ABOUT THIS TASK
In full and without edits, write out the data that follows.

○ ○ ○ ○ ○ ○ ○

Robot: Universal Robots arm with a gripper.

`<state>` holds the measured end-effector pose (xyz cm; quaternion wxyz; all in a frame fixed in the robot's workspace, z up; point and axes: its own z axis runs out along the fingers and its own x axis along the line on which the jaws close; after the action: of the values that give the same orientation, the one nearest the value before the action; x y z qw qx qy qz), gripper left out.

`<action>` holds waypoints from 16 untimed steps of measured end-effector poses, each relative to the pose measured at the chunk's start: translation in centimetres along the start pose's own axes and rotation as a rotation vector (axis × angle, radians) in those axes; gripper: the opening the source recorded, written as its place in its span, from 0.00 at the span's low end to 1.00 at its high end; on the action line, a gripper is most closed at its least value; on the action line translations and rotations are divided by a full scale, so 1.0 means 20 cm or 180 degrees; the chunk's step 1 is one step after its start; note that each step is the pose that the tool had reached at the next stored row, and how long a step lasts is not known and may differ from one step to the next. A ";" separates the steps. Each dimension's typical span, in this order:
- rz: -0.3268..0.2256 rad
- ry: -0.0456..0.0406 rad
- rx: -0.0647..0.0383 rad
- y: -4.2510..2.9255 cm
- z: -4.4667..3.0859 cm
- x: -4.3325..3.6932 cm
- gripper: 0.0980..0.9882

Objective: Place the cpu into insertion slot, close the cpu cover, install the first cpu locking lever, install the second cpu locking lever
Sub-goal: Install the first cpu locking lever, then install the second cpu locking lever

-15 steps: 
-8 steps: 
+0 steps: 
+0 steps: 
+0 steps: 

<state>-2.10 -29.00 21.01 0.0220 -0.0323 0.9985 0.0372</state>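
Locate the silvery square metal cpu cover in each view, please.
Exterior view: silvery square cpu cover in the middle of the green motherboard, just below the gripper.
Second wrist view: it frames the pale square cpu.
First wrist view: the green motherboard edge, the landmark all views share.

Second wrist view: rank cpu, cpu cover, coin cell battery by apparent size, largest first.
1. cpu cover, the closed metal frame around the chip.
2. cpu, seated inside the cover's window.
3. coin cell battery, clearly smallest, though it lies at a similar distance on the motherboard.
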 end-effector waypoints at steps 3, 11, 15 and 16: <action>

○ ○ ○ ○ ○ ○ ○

RESPONSE TO THIS EXERCISE
Robot: Universal Robots arm with a gripper.

`<state>` holds the measured end-effector pose (xyz cm; quaternion wxyz; all in a frame fixed in the robot's workspace, z up; point and axes: its own z axis runs out along the fingers and its own x axis along the line on which the jaws close; after the action: of the values that give the same orientation, the one nearest the value before the action; x y z qw qx qy qz), gripper left out.

`<action>` holds waypoints from 16 untimed steps of measured end-effector poses, each relative to the pose measured at the chunk's start: translation in centimetres along the start pose's own axes and rotation as a rotation vector (axis × angle, radians) in those axes; gripper: the opening the source recorded, written as its place in its span, from 0.00 at the span's low end to 1.00 at its high end; on the action line, a gripper is most closed at its least value; on the action line translations and rotations are divided by a full scale, so 1.0 means 20 cm or 180 degrees; the chunk's step 1 is one step after its start; note that each step is the pose that the tool had reached at the next stored row, and how long a step lasts is not known and may differ from one step to the next. A ";" separates the steps. Each dimension's typical span, in this order:
- rz: -0.3268..0.2256 rad
- ry: -0.0456..0.0406 rad
- rx: -0.0647..0.0383 rad
- y: -4.2510..2.9255 cm
- z: -4.4667..3.0859 cm
- x: -4.3325..3.6932 cm
- gripper: 0.0980..0.9882

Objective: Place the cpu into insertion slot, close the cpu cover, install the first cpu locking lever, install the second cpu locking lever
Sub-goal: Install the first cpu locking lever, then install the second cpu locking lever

-15 steps: 
-8 steps: 
+0 steps: 
+0 steps: 
+0 steps: 

<state>-2.10 -29.00 21.01 0.0220 -0.0323 0.9985 0.0372</state>
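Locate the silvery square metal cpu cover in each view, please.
Exterior view: silvery square cpu cover in the middle of the green motherboard, just below the gripper.
Second wrist view: it frames the pale square cpu.
First wrist view: the green motherboard edge, the landmark all views share.

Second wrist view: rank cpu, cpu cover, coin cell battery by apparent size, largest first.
1. cpu cover, the closed metal frame around the chip.
2. cpu, seated inside the cover's window.
3. coin cell battery, clearly smallest, though it lies at a similar distance on the motherboard.
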 end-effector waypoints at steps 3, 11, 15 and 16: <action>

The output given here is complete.